- _Assignment_: The lines below are to be quoted exactly, from the first through the one that contains "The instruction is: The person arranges".

Records contained in a dataset:
_ _ _
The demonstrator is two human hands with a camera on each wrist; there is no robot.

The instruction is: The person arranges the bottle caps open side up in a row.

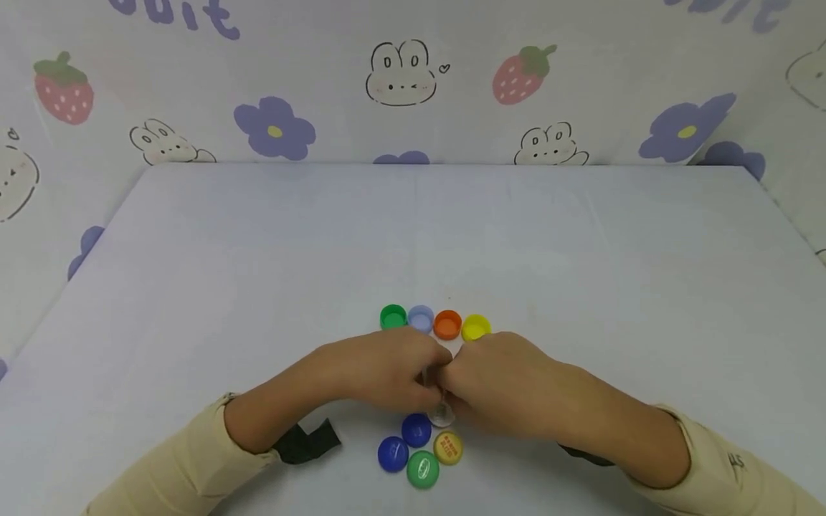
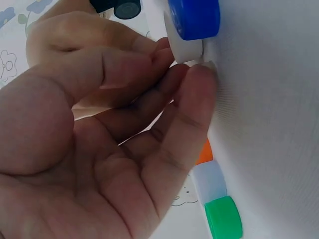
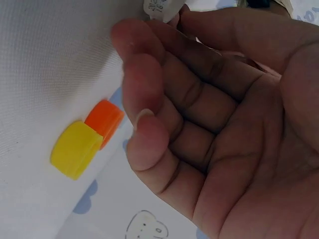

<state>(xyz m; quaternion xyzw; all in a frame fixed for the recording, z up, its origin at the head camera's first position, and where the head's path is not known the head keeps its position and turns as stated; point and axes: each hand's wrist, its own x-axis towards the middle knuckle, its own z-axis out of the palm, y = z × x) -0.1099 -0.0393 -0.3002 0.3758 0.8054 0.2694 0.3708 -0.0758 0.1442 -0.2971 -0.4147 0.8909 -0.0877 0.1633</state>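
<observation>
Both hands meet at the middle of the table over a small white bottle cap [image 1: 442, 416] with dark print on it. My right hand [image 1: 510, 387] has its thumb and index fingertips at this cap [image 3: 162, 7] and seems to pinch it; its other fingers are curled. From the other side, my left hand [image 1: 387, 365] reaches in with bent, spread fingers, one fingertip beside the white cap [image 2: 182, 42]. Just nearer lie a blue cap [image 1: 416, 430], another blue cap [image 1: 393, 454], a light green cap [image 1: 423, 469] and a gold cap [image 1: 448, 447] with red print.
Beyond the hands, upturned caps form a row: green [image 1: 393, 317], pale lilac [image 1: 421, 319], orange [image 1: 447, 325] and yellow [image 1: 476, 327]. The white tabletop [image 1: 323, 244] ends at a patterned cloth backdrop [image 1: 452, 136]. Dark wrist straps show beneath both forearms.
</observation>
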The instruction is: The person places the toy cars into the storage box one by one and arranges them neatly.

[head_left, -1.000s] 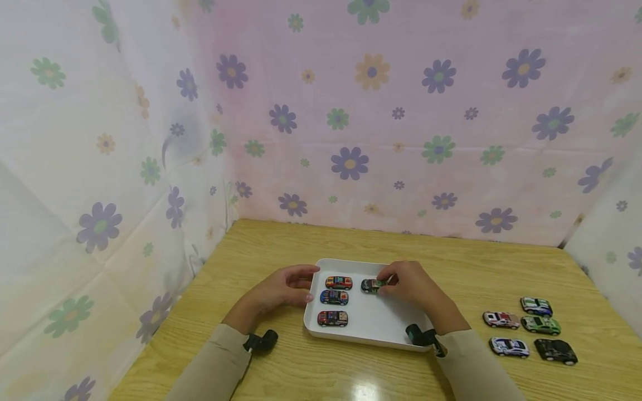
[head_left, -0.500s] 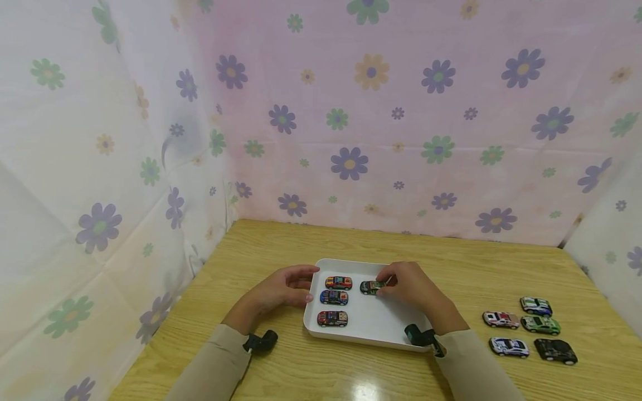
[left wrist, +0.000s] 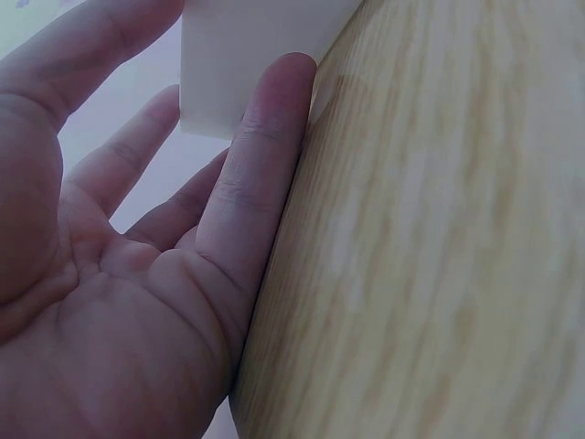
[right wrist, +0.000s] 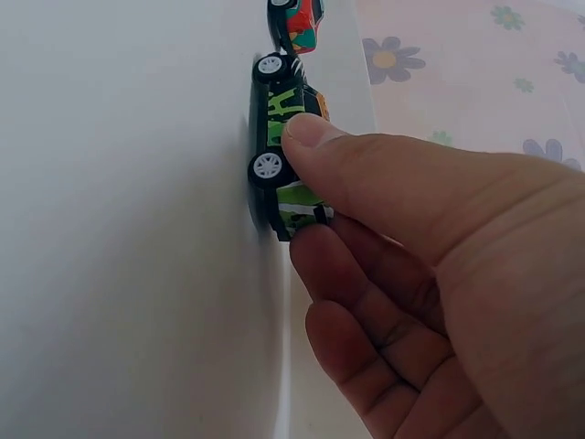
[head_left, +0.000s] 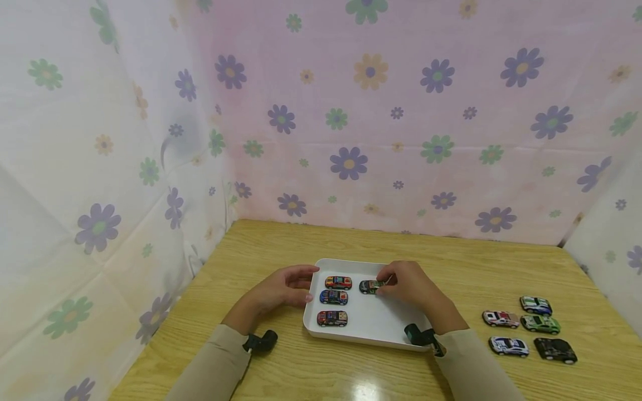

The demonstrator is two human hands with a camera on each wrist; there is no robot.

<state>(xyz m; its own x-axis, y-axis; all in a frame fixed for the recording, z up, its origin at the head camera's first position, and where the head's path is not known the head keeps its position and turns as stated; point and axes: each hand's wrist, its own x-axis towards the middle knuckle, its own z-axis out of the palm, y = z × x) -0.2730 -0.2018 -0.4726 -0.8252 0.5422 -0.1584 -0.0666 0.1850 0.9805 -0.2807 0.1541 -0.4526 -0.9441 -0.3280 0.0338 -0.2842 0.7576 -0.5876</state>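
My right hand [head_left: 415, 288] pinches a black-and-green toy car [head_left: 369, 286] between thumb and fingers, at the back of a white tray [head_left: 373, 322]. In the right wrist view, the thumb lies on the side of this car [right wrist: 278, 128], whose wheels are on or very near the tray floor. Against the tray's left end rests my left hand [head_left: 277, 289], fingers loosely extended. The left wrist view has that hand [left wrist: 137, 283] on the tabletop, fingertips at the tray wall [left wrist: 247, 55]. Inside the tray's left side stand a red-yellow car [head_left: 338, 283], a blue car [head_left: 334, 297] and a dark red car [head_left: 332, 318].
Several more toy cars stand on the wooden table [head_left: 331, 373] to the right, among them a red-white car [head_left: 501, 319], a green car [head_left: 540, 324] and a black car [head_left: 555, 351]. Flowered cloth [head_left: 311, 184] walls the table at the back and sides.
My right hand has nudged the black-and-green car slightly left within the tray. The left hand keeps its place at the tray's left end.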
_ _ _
- _Problem solution_:
The demonstrator is two human hands with a camera on each wrist; there is no robot.

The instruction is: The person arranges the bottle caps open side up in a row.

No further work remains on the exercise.